- [The problem] Provide an exact copy of the lines from the beginning of the records through the line that includes "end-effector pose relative", and of no others.

[Opening Given data section]

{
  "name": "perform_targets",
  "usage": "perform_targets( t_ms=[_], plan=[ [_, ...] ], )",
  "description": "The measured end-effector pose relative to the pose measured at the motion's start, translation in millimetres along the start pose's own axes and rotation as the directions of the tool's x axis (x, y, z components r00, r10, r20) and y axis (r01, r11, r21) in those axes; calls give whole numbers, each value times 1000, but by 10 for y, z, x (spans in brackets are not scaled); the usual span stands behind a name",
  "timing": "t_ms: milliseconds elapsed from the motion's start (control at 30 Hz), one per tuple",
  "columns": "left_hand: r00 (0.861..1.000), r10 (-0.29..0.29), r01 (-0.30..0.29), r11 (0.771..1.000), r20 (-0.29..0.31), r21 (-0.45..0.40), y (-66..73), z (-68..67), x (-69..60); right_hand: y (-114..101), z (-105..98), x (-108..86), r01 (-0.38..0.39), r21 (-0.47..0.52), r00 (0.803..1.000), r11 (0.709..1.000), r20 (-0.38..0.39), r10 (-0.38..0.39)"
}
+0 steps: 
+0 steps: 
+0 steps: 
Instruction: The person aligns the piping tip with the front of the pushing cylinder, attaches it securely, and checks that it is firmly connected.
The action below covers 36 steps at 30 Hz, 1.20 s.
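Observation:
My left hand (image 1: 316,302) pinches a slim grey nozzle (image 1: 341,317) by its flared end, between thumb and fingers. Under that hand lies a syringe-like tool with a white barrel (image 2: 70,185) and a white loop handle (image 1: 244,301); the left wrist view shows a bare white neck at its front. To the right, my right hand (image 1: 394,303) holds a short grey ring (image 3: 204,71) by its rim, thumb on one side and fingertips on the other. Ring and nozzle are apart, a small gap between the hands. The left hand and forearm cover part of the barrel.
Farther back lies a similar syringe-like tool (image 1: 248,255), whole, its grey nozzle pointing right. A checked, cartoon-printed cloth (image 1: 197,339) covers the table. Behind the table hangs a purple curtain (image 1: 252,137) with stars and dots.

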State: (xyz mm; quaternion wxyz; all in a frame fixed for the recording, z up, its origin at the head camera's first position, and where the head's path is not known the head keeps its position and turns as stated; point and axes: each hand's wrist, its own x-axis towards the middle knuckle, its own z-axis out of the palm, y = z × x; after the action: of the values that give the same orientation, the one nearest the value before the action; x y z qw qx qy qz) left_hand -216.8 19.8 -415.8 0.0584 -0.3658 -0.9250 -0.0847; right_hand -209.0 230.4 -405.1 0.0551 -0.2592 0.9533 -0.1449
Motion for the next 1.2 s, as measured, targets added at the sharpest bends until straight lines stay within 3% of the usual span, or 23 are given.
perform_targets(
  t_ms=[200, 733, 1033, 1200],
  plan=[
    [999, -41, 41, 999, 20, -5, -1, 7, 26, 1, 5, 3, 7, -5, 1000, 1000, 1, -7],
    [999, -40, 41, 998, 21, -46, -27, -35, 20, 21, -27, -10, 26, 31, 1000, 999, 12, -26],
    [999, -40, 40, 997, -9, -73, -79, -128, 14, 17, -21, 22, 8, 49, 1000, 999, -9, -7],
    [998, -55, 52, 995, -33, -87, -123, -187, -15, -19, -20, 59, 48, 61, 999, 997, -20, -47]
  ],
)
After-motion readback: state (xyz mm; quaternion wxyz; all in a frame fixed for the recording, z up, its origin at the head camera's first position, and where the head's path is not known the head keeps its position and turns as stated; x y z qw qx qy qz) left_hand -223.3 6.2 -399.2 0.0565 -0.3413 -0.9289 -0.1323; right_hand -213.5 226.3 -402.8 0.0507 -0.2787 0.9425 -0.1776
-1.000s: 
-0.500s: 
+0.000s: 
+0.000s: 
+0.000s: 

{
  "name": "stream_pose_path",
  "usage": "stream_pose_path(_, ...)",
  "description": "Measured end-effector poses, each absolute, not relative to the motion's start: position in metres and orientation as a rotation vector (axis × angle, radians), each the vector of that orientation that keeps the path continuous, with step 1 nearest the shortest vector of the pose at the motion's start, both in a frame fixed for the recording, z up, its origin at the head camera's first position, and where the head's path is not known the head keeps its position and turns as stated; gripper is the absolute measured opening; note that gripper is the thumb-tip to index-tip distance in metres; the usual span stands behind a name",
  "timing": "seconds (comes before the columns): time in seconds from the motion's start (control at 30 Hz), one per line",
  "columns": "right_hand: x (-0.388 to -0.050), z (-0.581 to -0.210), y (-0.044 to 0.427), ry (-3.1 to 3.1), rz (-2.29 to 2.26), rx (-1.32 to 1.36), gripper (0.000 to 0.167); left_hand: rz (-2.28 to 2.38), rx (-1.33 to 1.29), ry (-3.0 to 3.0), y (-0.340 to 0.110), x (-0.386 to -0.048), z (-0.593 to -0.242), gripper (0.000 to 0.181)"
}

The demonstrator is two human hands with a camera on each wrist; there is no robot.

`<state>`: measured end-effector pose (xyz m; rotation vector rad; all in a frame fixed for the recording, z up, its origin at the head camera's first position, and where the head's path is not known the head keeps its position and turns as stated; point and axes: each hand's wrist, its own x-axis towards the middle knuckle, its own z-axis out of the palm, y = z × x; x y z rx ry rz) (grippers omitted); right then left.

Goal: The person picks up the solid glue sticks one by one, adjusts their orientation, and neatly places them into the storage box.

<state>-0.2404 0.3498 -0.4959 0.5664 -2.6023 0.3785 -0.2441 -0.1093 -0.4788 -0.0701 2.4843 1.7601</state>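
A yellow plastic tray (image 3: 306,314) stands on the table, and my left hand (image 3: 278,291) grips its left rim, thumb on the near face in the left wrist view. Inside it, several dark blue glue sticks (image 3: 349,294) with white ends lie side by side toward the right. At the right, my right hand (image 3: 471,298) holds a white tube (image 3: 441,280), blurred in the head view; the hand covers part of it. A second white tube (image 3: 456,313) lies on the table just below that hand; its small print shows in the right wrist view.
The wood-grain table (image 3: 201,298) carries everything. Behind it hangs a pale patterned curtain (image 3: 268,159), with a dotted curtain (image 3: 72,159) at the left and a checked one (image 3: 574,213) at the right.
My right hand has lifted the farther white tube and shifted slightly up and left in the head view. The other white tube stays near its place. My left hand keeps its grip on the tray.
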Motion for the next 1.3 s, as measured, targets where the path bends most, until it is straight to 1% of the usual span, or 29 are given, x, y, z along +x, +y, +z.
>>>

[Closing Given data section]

- [Solved problem]
{
  "name": "perform_targets",
  "usage": "perform_targets( t_ms=[_], plan=[ [_, ...] ], )",
  "description": "The measured end-effector pose relative to the pose measured at the motion's start, translation in millimetres along the start pose's own axes and rotation as the directions of the tool's x axis (x, y, z components r00, r10, r20) and y axis (r01, r11, r21) in those axes; calls give whole numbers, each value times 1000, but by 10 for y, z, x (spans in brackets are not scaled); the usual span stands behind a name",

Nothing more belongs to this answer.